Review: ‘Little Girl Blue’ Revisits Nina Simone Every Prime

[ad_1]

Musicals are often based on familiar patterns—a patter song here, a “I Want” number there—and biographical musicals can be the most predictable of all. The songs are mixed with enough backstory to make the audience feel like they didn’t pay a lot of money to watch a cover act, and there’s traditionally a juicy, award-winning tour de force for the lead actor.

And so it went successfully, in case of such hits “The Boy of Oz” (Hugh Jackman as Peter Allen), “Beautiful” (Jessie Mueller as Carole King) and “Tina” (Adrienne Warren as Tina Turner).

Laiona Michelle’s tribute to Nina Simone for “Little Girl Blue”, which recently opened at New World Stages, while not always successfully executed, fits the overall format with some interesting, idiosyncratic touches. The hallmark of the show is its attempt to avoid linear storytelling and its refusal to provide the expected touchstones. This approach suits Simone, who rarely follows predetermined paths, but the resulting impressionistic portrait benefits from the viewer’s familiarity with the key metrics of her subject’s art, personality, and life.

Each of the evening’s two acts takes place in a concert that marks a pivotal moment in Simone’s career: the first, in April 1968, by Reverend Dr. He was in Westbury, NY a few days after the murder of Martin Luther King Jr.; the latter was at the Montreux Jazz Festival in Switzerland in July 1976. Backed by a fast-paced trio led by music director and pianist Mark Fifer, Michelle portrays Simone with an ardent dedication to the musician’s mood swings, spiciness, and arch styles. She spoofs some jokes and set lists, but not that much.

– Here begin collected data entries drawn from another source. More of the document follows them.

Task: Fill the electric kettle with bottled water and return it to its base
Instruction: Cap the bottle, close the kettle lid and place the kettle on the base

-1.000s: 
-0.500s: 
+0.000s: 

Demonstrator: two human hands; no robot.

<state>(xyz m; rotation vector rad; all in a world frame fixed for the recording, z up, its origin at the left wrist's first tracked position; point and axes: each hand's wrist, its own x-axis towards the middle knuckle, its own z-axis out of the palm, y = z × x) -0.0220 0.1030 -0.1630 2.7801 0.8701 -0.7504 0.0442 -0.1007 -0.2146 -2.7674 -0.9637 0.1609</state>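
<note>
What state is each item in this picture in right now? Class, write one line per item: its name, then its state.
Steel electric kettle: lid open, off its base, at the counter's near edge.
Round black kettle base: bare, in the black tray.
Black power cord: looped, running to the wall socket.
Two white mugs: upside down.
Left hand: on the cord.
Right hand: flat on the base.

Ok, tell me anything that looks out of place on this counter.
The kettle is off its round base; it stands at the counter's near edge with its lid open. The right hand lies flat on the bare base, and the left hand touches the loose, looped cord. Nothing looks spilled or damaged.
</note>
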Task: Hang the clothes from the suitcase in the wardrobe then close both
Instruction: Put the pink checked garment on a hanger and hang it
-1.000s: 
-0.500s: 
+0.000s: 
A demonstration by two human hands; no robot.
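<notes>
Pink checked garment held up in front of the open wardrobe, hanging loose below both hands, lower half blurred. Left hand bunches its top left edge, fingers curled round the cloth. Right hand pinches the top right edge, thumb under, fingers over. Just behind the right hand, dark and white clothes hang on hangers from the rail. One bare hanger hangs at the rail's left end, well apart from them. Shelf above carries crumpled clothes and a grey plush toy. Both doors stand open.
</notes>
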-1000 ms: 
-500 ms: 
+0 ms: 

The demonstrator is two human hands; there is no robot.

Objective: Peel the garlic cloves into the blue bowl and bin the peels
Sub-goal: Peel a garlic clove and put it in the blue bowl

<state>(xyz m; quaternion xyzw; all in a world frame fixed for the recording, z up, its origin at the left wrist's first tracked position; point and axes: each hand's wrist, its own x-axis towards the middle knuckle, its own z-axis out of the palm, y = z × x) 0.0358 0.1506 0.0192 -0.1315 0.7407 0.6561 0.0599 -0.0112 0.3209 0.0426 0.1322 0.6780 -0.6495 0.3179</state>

And since the rights to “Mississippi Goddam” could not be secured for this show, she and Fifer wrote the original “Angry Black Woman” as a kind of conceptual homage.

Often these historic concerts serve as springboards for snapshots of an often-suffering, always-seeking artist, just as songs are springboards in Simone’s free-motion live action. (It’s no coincidence that Justin Vivian Bond and Taylor Mac are both excellent Simone interpreters, whose performances can go from erratic to perfect and back again in a split second.)

If there is a thread, it is Simone’s anger at the expectations placed upon her as a black female artist. For example, he didn’t like being labeled jazz. “It’s a term coined by whites to describe Black people,” she says on the show. “H. I. Classic.” But his genius was based on using one to feed the other, leading to some inspiring musical juxtapositions from Michelle (who wrote the script with additional material from director Devanand Janki).

At one point, Simone’s piano teacher, Muriel Mazzanovich, alias Miss Mazzy, uses her young student’s real name to say: “Eunice Kathleen Waymon, I want you to meet Johann Sebastian Bach.” Michelle’s Simone jumps right into “Ooh-oo boy, things will get easier” from Five Stairsteps’ “Ooh Child,” and that shot may be the most promising moment in the show.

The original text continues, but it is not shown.